Meng Kun, Eloyan Ani
Department of Biostatistics, Brown University School of Public Health, Providence, RI 02903, USA.
J R Stat Soc Series B Stat Methodol. 2021 Apr;83(2):369-394. doi: 10.1111/rssb.12416. Epub 2021 Mar 24.
We propose a framework of principal manifolds to model high-dimensional data. This framework is based on Sobolev spaces and designed to model data of any intrinsic dimension. It includes principal component analysis and principal curve algorithm as special cases.

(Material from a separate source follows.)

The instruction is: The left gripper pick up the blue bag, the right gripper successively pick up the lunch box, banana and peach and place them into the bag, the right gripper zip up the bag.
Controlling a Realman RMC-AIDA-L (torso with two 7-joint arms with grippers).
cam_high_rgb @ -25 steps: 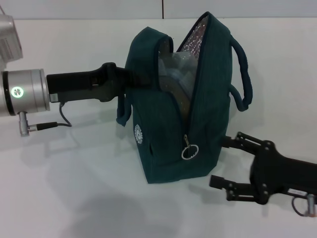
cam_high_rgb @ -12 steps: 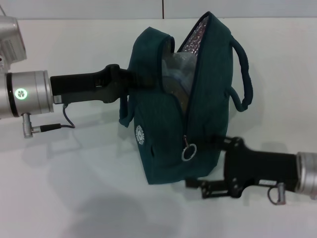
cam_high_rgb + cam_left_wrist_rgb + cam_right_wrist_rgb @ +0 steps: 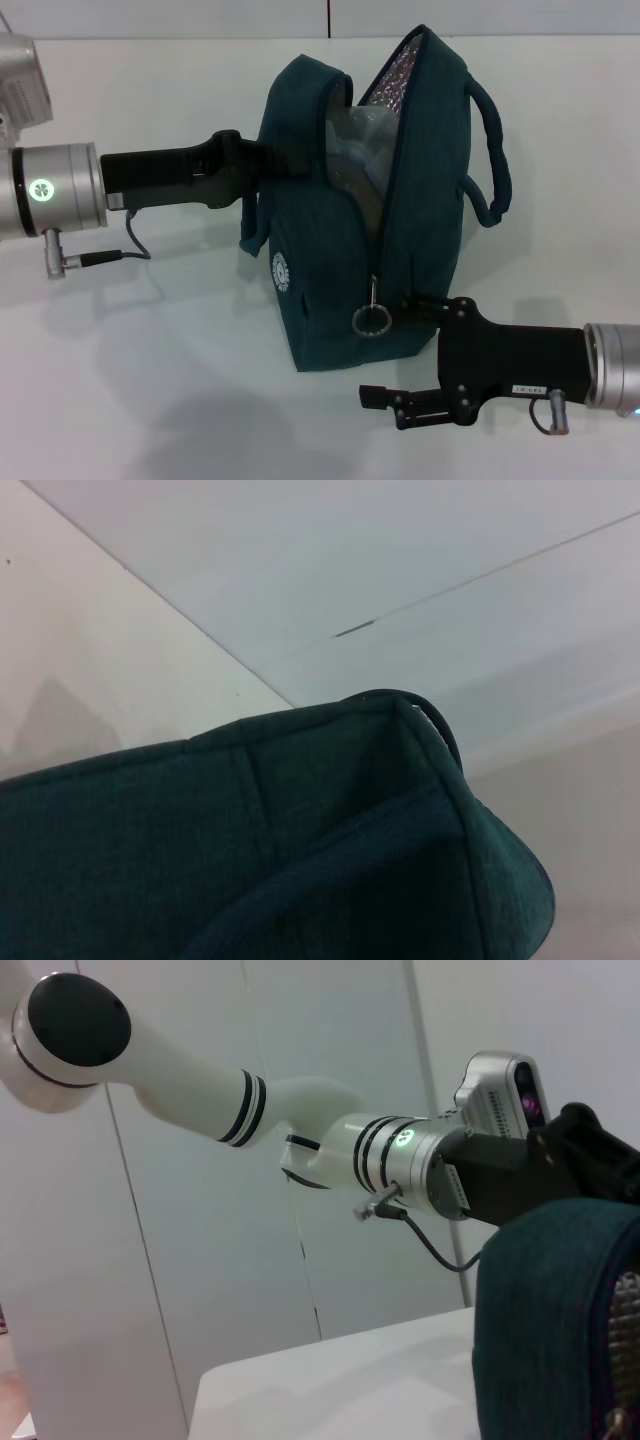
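Bag point(image 3: 340, 260) upright, unzipped, clear box point(image 3: 352, 150) visible inside; other items unconfirmed. Left gripper point(image 3: 262, 165) clamped on bag's rim. Right gripper point(image 3: 405, 345) at ring pull point(image 3: 371, 319), jaws spread wide; zipping remains.

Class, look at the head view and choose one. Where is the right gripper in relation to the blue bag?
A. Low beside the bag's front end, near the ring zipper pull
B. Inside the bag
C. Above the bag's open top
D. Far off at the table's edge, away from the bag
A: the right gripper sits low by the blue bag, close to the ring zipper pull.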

We propose a novel method for model complexity selection to avoid overfitting, eliminate the effects of outliers, and improve the computation speed. Additionally, we propose a method for identifying the interiors of circle-like curves and cylinder/ball-like surfaces. The proposed approach is compared to existing methods by simulations and applied to estimate tumor surfaces and interiors in a lung cancer study.
我们提出了一个主流形框架来对高维数据进行建模。该框架基于索伯列夫空间,旨在对任何内在维度的数据进行建模。它包括主成分分析和主曲线算法作为特殊情况。我们提出了一种用于模型复杂度选择的新方法,以避免过拟合、消除异常值的影响并提高计算速度。此外,我们提出了一种识别类圆曲线和圆柱/球样表面内部的方法。通过模拟将所提出的方法与现有方法进行比较,并将其应用于肺癌研究中估计肿瘤表面和内部。